One common tactic for committing fraud is known as ballot trafficking or harvesting. Organizers and activists go door-to-door to “help” voters cast their ballots and then collect them, all without any official supervision. Proponents defend the practice as aiding vulnerable voters. In practice, though, vote trafficking often turns these voters into victims.

He continued:

In Kentucky, a mayor running for reelection conspired with family members to bribe, coerce, and intimidate absentee voters, specifically targeting poor and disabled people. The object: to compel them to cast their mail ballots for the mayor while the conspirators watched. 

Vote trafficking often targets group homes. In Texas, a social worker at a State Supported Living Center was recently charged with 134 felony counts for attempting to register 67 of the facility’s residents. None had given their consent, and many had been legally judged mentally incapacitated.

Recent polling by Honest Elections shows that the overwhelming majority of Americans are opposed to ballot trafficking.

Vote trafficking exposes voters to coercion and intimidation and is a vehicle for fraud.
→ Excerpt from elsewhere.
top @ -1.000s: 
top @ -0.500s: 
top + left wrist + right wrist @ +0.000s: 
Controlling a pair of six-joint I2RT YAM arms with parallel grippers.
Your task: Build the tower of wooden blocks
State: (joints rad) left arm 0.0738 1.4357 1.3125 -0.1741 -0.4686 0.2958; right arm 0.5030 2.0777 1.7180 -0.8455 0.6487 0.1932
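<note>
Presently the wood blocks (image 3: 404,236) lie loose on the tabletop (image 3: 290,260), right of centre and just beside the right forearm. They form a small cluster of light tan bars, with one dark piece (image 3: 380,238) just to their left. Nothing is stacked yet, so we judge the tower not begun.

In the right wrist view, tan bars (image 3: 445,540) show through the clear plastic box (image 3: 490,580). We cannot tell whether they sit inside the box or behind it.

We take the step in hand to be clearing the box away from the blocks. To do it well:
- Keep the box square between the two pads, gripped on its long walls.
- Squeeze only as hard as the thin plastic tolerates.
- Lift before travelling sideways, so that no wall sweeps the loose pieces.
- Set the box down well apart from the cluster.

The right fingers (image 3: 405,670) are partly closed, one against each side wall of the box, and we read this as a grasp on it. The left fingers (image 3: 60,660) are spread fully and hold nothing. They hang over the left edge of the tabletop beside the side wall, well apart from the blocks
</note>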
Only 14% of voters think organized vote trafficking should be legal, compared to 61% who think it should be illegal. 58% of low-income voters, 75% of voters 65+, and 57% of Hispanics think trafficking should be illegal—all groups that the liberal activists claim want and need vote trafficking.

Ballot trafficking severely undermines the integrity of elections. Those on the Left continue to downplay the dangers of ballot harvesting, even after an Arizona woman pled guilty earlier this month to organizing a ballot trafficking operation in the 2020 election. 

Investigators said it appears she used her position as a powerful figure in the heavily Mexican American community to get people to give her or others their ballots to return to the polls...

"It’s all about corruption in San Luis and skewing a city council election," Yuma Republican Rep. Tim Dunn said. "This has been going on for a long time, that you can’t have free and fair elections in south county, for decades. And its spreading across the country."

Americans want it to be easy to vote and harder to cheat. States with bans on ballot trafficking are taking a step in the right direction to achieve this important goal.